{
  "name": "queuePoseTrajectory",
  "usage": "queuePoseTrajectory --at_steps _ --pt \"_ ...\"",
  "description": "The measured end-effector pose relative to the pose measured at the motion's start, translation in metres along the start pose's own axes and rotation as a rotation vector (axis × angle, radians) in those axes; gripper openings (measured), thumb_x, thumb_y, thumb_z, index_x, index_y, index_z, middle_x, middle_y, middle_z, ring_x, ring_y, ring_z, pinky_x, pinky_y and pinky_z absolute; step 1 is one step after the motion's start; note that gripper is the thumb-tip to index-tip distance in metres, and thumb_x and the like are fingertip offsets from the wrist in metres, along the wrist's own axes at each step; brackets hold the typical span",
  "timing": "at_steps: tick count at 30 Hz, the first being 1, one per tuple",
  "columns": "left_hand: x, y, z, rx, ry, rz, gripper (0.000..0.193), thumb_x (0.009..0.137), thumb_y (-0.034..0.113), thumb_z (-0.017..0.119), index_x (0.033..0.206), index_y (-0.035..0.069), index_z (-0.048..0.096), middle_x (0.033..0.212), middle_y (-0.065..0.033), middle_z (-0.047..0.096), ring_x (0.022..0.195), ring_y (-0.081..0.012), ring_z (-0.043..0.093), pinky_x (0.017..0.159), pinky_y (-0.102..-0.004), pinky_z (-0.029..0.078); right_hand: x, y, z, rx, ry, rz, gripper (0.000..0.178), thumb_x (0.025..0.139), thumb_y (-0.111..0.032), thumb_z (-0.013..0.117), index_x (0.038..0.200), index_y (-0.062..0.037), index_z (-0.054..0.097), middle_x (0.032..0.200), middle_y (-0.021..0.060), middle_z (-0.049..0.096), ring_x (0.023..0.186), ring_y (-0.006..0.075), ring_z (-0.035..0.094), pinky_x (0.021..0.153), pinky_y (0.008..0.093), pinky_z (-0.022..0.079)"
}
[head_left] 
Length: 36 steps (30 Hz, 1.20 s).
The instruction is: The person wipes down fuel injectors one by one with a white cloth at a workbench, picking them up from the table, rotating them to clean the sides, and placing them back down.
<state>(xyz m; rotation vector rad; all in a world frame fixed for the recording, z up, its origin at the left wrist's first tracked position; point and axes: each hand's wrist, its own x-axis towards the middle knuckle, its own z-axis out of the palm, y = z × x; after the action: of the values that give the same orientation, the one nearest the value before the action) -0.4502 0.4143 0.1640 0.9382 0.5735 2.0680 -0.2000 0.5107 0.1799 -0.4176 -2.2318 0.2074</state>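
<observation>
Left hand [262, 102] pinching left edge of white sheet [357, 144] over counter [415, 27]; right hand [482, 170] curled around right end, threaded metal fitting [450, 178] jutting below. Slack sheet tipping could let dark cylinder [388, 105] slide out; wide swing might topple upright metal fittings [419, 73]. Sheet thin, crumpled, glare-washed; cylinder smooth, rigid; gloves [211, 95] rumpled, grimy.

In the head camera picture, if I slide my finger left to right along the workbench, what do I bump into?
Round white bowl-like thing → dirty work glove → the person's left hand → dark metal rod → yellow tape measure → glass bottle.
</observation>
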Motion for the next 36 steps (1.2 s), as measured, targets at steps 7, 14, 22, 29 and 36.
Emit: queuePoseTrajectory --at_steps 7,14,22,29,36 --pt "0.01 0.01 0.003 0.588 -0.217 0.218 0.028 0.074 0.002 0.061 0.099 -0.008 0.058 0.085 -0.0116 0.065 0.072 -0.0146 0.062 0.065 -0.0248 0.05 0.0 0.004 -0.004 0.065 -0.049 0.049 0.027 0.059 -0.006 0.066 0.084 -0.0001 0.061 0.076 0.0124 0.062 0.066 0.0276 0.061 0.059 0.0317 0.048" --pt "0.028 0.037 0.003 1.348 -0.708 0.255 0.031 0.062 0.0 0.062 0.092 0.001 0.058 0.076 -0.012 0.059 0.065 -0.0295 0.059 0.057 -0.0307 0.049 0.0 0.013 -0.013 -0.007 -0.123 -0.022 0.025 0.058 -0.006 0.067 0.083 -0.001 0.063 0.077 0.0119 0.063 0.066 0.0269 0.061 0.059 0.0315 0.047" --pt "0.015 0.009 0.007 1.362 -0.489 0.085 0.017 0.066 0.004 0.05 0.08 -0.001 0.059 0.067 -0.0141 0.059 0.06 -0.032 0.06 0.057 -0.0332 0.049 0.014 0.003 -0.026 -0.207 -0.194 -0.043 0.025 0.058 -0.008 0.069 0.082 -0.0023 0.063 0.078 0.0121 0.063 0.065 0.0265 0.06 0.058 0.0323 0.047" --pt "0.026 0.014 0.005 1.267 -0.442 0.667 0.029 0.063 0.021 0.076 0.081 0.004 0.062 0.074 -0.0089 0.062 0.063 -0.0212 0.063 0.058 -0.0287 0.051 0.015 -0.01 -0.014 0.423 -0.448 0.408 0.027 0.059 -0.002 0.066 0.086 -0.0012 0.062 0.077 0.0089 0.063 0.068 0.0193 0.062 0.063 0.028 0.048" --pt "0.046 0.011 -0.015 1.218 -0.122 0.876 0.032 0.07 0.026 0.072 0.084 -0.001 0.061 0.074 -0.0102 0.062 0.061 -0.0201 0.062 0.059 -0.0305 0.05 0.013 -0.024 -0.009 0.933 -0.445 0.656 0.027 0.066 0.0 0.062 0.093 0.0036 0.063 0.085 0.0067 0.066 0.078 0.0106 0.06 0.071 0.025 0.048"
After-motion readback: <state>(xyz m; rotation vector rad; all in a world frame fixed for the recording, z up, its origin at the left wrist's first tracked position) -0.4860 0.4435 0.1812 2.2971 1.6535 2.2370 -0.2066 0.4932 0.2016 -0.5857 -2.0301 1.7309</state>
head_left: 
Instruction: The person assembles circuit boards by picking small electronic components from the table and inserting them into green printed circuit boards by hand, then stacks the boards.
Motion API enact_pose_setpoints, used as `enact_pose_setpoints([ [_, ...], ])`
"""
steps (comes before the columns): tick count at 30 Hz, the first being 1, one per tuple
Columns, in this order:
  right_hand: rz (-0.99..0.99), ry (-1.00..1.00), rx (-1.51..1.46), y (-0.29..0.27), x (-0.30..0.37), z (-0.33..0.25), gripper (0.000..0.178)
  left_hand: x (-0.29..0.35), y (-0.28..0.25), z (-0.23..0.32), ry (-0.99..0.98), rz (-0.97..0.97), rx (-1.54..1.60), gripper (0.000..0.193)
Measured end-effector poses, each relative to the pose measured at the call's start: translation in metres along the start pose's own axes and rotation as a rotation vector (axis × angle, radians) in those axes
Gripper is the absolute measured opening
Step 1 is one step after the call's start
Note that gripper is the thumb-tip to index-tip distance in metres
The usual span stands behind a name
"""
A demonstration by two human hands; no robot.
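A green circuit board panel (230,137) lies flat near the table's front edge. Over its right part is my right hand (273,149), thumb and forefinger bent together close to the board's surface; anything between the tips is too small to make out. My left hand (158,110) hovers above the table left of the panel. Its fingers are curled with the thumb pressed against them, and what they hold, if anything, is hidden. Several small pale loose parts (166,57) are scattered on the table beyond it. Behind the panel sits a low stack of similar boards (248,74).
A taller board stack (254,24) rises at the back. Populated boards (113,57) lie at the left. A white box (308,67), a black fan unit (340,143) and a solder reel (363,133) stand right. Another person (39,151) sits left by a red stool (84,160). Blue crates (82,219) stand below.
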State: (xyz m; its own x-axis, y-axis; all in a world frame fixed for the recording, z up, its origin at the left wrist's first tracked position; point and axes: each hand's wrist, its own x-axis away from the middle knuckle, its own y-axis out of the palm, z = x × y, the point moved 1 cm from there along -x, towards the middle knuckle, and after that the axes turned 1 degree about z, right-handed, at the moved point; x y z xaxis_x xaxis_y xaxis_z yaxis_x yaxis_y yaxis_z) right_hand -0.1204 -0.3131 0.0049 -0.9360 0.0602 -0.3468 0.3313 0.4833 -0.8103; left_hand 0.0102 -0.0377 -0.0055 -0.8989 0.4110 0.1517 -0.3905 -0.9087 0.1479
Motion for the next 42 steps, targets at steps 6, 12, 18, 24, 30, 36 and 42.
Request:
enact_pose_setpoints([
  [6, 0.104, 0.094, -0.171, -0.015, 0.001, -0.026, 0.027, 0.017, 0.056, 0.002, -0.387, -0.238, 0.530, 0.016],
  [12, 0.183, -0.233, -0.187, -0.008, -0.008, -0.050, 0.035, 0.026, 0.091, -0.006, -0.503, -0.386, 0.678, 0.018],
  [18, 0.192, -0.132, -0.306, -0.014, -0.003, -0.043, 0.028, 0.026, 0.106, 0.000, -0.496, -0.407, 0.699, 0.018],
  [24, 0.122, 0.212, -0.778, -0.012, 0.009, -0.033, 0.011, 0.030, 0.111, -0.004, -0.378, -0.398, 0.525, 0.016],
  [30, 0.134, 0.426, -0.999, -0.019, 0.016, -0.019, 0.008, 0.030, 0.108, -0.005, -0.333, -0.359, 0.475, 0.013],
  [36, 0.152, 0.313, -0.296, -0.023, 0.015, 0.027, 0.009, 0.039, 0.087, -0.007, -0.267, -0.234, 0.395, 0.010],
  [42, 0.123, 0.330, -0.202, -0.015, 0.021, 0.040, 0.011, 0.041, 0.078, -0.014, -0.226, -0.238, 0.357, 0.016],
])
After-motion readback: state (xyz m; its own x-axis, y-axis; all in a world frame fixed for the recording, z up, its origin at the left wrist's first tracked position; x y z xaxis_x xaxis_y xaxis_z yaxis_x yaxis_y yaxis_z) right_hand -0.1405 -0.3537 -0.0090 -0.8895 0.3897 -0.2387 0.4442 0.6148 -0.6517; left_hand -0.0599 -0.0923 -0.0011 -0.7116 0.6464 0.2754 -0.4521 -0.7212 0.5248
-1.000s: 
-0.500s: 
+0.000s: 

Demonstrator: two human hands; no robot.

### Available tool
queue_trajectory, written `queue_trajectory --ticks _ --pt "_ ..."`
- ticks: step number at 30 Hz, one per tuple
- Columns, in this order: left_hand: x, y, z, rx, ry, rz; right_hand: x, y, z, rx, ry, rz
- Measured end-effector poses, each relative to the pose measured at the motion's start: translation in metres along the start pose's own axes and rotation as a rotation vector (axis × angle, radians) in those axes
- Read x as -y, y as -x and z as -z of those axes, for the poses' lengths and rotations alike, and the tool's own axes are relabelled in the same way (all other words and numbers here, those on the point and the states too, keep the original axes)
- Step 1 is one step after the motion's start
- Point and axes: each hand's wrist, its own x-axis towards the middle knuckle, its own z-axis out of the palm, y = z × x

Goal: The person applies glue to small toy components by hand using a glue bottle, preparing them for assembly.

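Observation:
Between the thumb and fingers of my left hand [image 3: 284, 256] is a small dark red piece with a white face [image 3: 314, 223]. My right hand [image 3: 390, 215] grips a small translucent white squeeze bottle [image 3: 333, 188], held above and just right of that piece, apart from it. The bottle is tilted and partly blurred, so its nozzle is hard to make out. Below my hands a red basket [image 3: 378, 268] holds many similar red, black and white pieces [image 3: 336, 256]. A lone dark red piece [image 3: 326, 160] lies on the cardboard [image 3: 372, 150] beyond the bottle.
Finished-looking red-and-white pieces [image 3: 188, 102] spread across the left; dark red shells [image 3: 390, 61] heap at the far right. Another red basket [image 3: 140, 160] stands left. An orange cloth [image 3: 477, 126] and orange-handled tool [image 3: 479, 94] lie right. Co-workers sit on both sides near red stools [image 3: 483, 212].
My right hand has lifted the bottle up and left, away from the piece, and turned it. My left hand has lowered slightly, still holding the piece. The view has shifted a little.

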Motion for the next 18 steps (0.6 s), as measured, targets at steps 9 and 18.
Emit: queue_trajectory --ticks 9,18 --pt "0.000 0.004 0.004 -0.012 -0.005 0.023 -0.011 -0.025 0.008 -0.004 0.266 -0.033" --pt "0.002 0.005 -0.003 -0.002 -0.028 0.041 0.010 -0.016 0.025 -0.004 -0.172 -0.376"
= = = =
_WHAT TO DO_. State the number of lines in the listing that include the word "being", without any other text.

_WRITTEN REPLY_. 2